The faster-than-fast Fourier transform

Larry Hardesty, MIT News Office — Wed, 18 Jan 2012 05:00:00 -0500

The Fourier transform is one of the most fundamental concepts in the information sciences. It’s a method for representing an irregular signal — such as the voltage fluctuations in the wire that connects an MP3 player to a loudspeaker — as a combination of pure frequencies. It’s universal in signal processing, but it can also be used to compress image and audio files, solve differential equations and price stock options, among other things.

The reason the Fourier transform is so prevalent is an algorithm called the fast Fourier transform (FFT), devised in the mid-1960s, which made it practical to calculate Fourier transforms on the fly. Ever since the FFT was proposed, however, people have wondered whether an even faster algorithm could be found.

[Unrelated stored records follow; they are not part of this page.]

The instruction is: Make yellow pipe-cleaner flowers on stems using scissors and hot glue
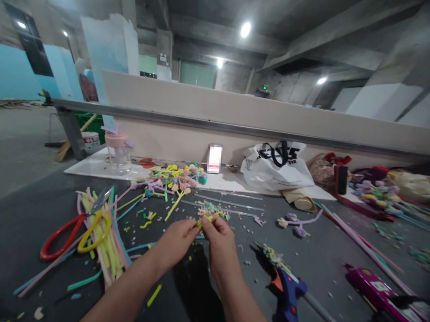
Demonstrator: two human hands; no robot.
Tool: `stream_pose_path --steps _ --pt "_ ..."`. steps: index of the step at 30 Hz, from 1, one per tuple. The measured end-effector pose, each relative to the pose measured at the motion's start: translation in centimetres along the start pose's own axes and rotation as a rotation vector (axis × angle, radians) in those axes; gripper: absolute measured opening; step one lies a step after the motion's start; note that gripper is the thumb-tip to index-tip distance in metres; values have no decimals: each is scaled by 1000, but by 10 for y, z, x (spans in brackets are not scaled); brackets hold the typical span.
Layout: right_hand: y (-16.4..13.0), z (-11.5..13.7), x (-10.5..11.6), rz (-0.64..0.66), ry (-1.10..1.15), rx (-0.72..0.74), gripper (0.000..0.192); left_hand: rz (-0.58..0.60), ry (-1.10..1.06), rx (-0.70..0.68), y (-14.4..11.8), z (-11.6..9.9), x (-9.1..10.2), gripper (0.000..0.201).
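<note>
Both hands meet over the middle of the dark table. My left hand (176, 240) is closed, its thumb and fingertips pinching one side of a small yellow pipe cleaner piece (204, 220). My right hand (221, 241) is closed on the other side, with the thumb pressed on top. The fingers partly hide the piece's shape. Just beyond them lies a heap of tiny coloured clippings (212, 209). To the left, scissors (82, 221) with one red and one yellow handle rest on a bundle of pipe cleaners (103, 258). A blue glue gun (287, 294) lies to the right.
Finished pipe cleaner flowers (185, 176) lie at the back, before a phone (214, 158) propped against the partition. A clear bottle (118, 152) stands back left. Clear glue sticks (230, 202), a white plastic bag (278, 165) and a purple tool (385, 297) are also around.
</note>
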State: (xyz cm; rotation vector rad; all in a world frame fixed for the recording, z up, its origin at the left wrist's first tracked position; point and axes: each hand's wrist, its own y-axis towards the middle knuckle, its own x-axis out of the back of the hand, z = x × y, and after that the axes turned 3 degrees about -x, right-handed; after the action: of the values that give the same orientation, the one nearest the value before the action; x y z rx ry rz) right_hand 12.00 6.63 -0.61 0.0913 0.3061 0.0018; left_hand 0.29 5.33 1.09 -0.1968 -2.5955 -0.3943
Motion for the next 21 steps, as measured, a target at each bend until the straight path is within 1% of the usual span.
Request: stream_pose_path --steps 3,5,11,16,18,21 --pt "-1 3 -1 -7 3 -9 17 -66 28 -55 1 9 -9 20" --pt "-1 3 -1 -5 7 -14 17 -88 7 -56 1 12 -12 18" --pt "-1 3 0 -10 -41 11 16 -39 -29 19 1 5 -13 23" --pt "-2 5 -2 -4 -70 17 16 -95 24 11 0 5 -15 20" --pt "-2 5 -1 -1 -69 17 17 -89 31 31 0 4 -16 20" --pt "-1 4 0 6 -73 31 18 -50 -49 72 0 -1 -13 21"
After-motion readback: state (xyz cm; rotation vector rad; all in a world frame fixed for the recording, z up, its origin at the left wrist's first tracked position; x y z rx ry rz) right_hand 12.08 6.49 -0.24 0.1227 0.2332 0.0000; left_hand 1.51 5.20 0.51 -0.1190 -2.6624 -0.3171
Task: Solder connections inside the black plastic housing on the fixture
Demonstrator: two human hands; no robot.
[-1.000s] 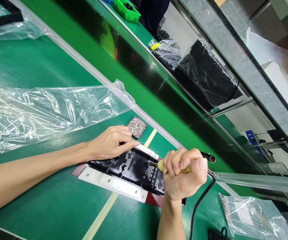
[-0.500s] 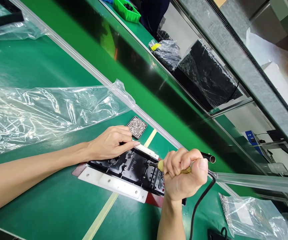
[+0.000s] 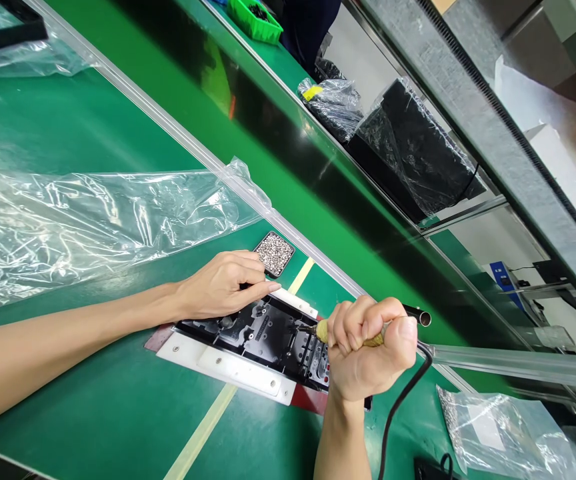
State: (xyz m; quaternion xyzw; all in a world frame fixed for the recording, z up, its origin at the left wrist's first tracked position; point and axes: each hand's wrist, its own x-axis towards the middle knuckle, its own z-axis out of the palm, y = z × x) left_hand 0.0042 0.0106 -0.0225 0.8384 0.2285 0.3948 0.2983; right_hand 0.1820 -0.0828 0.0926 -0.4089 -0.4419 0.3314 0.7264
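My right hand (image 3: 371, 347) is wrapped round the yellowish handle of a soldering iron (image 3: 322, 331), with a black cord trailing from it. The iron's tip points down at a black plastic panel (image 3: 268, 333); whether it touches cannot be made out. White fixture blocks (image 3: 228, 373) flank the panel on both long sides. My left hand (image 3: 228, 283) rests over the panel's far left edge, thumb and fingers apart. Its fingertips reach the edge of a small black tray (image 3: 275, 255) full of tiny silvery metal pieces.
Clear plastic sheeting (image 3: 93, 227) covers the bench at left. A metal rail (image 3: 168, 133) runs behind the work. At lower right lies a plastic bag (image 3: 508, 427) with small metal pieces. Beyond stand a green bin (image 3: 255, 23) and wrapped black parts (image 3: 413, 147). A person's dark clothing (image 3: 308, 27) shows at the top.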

At the Symposium on Discrete Algorithms (SODA) this week, a group of MIT researchers will present a new algorithm that, in a large range of practically important cases, improves on the fast Fourier transform. Under some circumstances, the improvement can be dramatic — a tenfold increase in speed. The new algorithm could be particularly useful for image compression, enabling, say, smartphones to wirelessly transmit large video files without draining their batteries or consuming their monthly bandwidth allotments.

Like the FFT, the new algorithm works on digital signals. A digital signal is just a series of numbers — discrete samples of an analog signal, such as the sound of a musical instrument. The FFT takes a digital signal containing a certain number of samples and expresses it as the weighted sum of an equivalent number of frequencies.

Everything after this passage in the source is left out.